How many permutations of the letters ABCDEFGHI contain
a) the string CDE?
b) the strings AC and CF?
c) the strings ABC and ECG?
Here is my solution:
a) We treat the mentioned string as one single letter. Thus we have the possible letter A,B,CDE,F,G,H,I.
Then we have 7 letters of which we want to select 7 letters.
N=7
R=7
Permutation: P(7,7)=7!/(7-7)!
=7!=5040
b) A string cannot contain both AC and CF, since the string
can only contain C once and C can not be followed by A and F.
Thus there are 0 string that contain both AC and CF.
c) A string cannot contain both ABC and ECG, since the string
can only contain C once and C can not be followed by A and E.
Thus there are 0 string that contain both ABC and ECG.
Is my solution right? or need any modification?
Best Answer
As saulspatz indicated in the comments, your answers to parts (a) and (c) are correct.
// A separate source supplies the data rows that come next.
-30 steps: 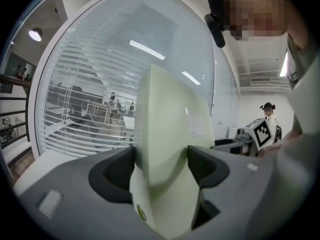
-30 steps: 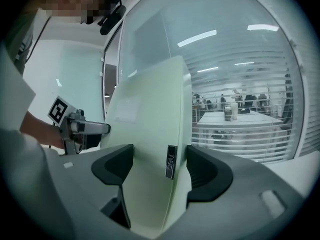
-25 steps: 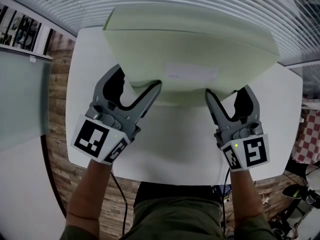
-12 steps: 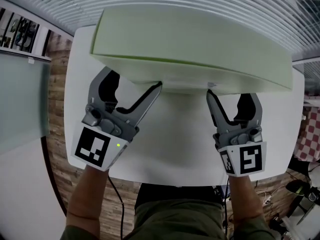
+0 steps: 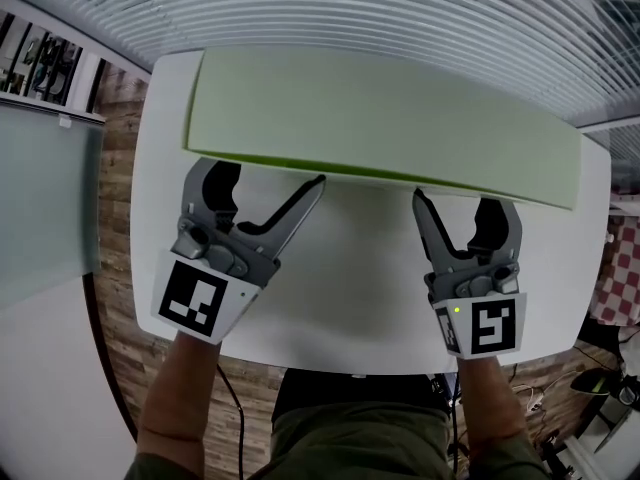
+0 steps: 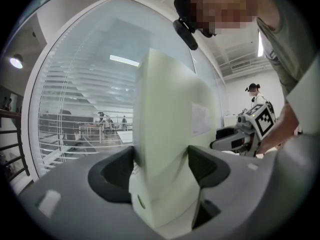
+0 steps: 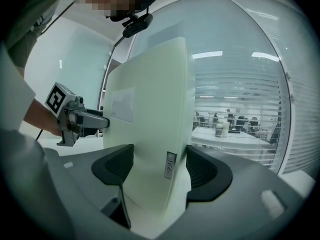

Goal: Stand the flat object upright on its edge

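Note:
A big pale green slab (image 5: 380, 118) stands on its long edge across the far half of the white table (image 5: 350, 288). My left gripper (image 5: 268, 176) holds its lower left part, one jaw on each face. My right gripper (image 5: 458, 200) holds the lower right part the same way. In the left gripper view the slab (image 6: 170, 124) fills the gap of the left gripper (image 6: 161, 164), touching both pads. The right gripper view shows the slab (image 7: 150, 119) pressed between the pads of the right gripper (image 7: 160, 166), with a small tag (image 7: 170, 165) on its edge.
The table's far edge lies close behind the slab, with window blinds (image 5: 400, 8) beyond. Wood flooring (image 5: 115, 258) shows at the left, and cables (image 5: 235, 388) hang below the near edge. A paper label (image 7: 122, 104) is stuck on the slab's near face.
The slab has swung up from leaning towards me to standing on its long edge. Both grippers stayed on its lower part and shifted slightly towards me.

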A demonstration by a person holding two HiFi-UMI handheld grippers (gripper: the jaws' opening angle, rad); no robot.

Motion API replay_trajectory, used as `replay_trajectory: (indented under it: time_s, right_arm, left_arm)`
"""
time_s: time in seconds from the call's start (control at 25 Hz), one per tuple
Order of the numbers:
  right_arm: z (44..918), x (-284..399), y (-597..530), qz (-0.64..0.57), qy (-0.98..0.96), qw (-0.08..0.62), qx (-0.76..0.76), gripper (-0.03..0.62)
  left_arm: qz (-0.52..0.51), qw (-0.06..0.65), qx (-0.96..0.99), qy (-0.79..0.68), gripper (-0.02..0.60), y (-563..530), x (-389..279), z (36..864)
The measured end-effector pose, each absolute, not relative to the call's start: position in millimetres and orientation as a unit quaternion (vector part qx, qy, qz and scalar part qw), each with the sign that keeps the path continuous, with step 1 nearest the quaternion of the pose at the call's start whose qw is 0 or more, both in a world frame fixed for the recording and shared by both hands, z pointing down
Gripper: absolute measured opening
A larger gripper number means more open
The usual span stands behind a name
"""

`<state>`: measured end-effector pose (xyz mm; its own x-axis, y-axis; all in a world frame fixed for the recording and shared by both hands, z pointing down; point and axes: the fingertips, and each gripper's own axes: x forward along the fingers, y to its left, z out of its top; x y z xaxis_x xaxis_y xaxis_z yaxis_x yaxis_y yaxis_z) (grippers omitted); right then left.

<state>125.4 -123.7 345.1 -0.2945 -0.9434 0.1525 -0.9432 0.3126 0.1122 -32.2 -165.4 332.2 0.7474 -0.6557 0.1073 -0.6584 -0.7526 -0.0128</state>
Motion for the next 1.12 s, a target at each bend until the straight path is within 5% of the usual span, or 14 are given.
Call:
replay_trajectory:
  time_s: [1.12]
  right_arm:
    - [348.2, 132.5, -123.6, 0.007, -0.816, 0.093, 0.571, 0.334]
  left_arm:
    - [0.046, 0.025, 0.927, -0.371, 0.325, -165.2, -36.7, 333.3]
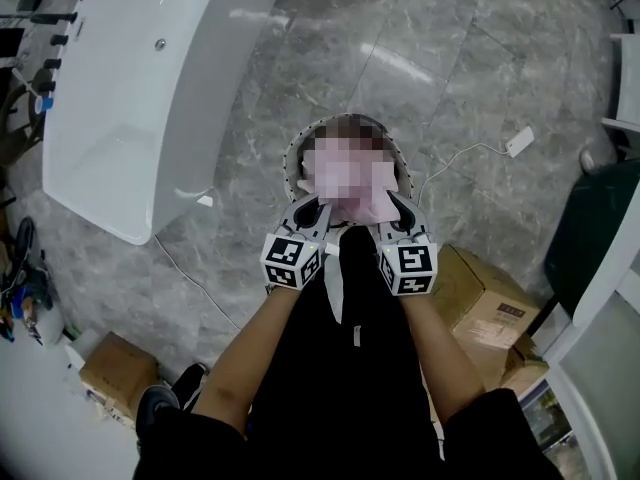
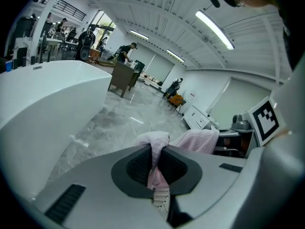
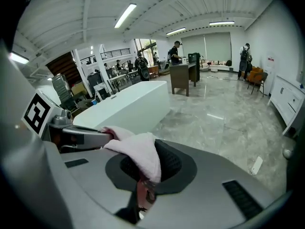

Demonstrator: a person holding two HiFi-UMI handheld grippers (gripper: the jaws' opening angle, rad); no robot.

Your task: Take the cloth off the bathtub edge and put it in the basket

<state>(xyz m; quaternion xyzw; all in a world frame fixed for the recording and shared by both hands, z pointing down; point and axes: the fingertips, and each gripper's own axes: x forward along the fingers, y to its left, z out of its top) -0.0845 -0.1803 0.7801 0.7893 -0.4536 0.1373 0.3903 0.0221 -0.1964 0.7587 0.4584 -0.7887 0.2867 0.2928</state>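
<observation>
So left hand-held gripper [image 1: 316,210] n right hand-held gripper [image 1: 396,206] are both clenched on the pink cloth [image 1: 362,211], which is strung side to side btw them. The basket [image 1: 291,168] sits on the floor straight below their tips, clear of the bathtub [image 1: 130,88]. Both hands look abt equally near, so prob just lower n let go.

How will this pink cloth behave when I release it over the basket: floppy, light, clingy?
Probably floppy: the cloth droops and folds between left gripper and right gripper. Likely light: thin fabric. May catch on ribbed pads.
</observation>
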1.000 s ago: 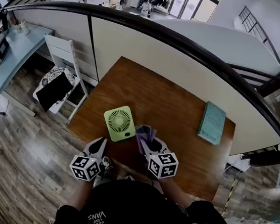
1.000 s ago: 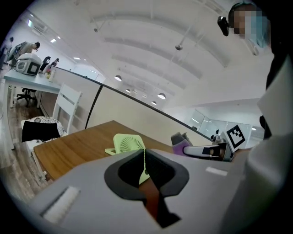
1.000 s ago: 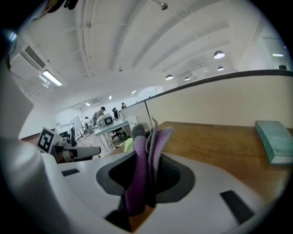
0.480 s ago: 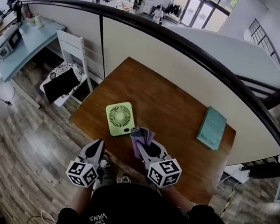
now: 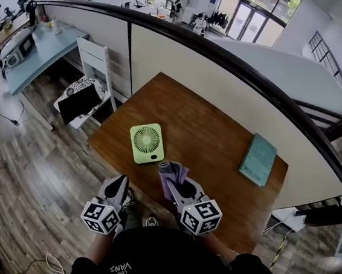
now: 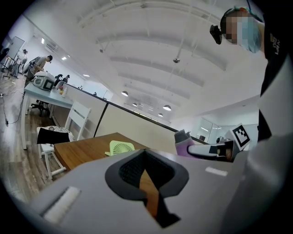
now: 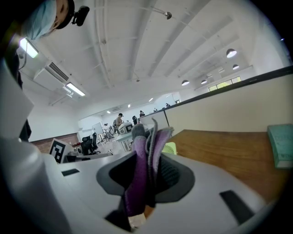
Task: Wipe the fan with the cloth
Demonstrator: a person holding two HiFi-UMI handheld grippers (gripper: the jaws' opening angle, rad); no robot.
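Observation:
A small light-green fan (image 5: 146, 142) lies flat near the left front corner of the brown table (image 5: 213, 138). My right gripper (image 5: 178, 183) is shut on a folded purple cloth (image 5: 170, 174), held above the table's front edge just right of the fan. In the right gripper view the cloth (image 7: 145, 160) stands up between the jaws, with the fan (image 7: 169, 147) behind it. My left gripper (image 5: 115, 189) is shut and empty, off the table's front edge, left of the fan. In the left gripper view the fan (image 6: 121, 147) shows ahead and the cloth (image 6: 185, 142) to the right.
A teal book (image 5: 257, 159) lies at the table's right side. A curved partition wall (image 5: 238, 79) runs behind the table. A white chair (image 5: 91, 88) stands to the left on the wooden floor, with a pale blue desk (image 5: 38, 46) further left.
Both grippers have drawn back from the fan toward the person and risen a little. The cloth stays in the right gripper. The fan has not moved.

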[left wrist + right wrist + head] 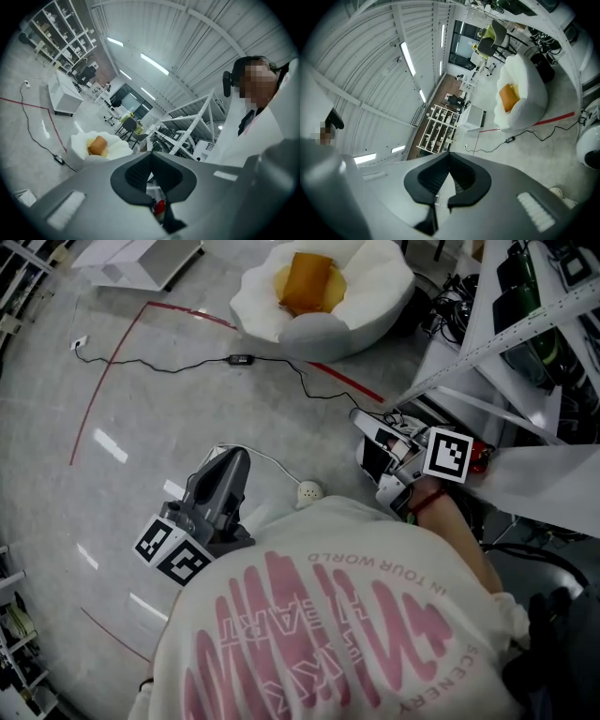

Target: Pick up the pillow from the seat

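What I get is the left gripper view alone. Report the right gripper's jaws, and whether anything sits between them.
Observer: The right gripper has its jaws together, and nothing sits between them.
Operator: Now report what lies on the floor right in front of the person. My view cuts that off.
Observer: The head view shows a small white round object on a white cord. It lies on the floor between the left gripper and the right one.
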Demonstrator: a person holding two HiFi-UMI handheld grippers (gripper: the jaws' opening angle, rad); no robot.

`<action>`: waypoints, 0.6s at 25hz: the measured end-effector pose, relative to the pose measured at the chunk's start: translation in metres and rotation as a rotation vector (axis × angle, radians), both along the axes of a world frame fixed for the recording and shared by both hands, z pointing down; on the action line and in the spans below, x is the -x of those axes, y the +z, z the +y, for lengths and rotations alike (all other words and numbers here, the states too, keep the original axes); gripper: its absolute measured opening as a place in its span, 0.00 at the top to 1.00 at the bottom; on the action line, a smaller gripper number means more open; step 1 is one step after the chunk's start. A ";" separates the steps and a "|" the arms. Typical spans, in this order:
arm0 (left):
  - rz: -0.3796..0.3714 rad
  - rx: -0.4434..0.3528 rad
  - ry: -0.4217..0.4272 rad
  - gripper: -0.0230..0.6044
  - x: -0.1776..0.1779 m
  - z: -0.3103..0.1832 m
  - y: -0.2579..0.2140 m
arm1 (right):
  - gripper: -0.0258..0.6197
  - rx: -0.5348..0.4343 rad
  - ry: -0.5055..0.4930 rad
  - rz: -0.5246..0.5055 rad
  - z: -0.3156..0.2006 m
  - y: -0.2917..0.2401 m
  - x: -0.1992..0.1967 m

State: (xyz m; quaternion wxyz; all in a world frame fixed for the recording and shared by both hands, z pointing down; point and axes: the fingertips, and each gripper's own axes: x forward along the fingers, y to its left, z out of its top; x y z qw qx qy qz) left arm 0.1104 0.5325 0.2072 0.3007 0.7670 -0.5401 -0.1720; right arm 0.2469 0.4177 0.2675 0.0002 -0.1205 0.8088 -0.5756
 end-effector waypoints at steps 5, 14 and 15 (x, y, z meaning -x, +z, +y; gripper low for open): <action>-0.006 0.015 0.006 0.94 0.002 -0.021 -0.007 | 0.96 0.013 0.014 0.013 -0.021 -0.002 -0.004; 0.022 0.017 -0.002 0.95 0.029 -0.040 0.000 | 0.96 0.094 0.019 0.007 -0.027 0.010 0.028; 0.031 0.016 0.006 0.95 0.032 -0.046 0.001 | 0.96 0.090 0.033 0.012 -0.032 0.010 0.030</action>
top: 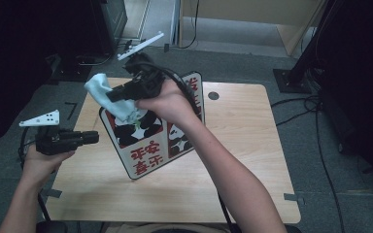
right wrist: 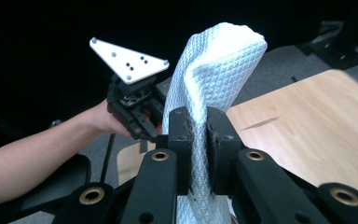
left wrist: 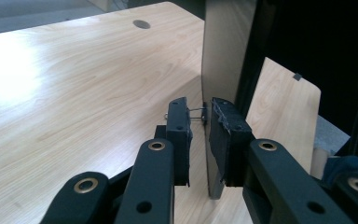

In part (b), I think the source of your confusion is that you are assuming that AC and CF must be separate strings. Since you only have one copy of each letter available, for the strings AC and CF to both appear, they must overlap, meaning the permutation must contain the string ACF. Thus, the number of permutations of the letters ABCDEFGHI is the number of permutations which contain the string ACF. Thus, we have seven objects to permute: ACF, B, D, E, G, H, I. The seven objects can be permuted in $7! = 5040$ ways.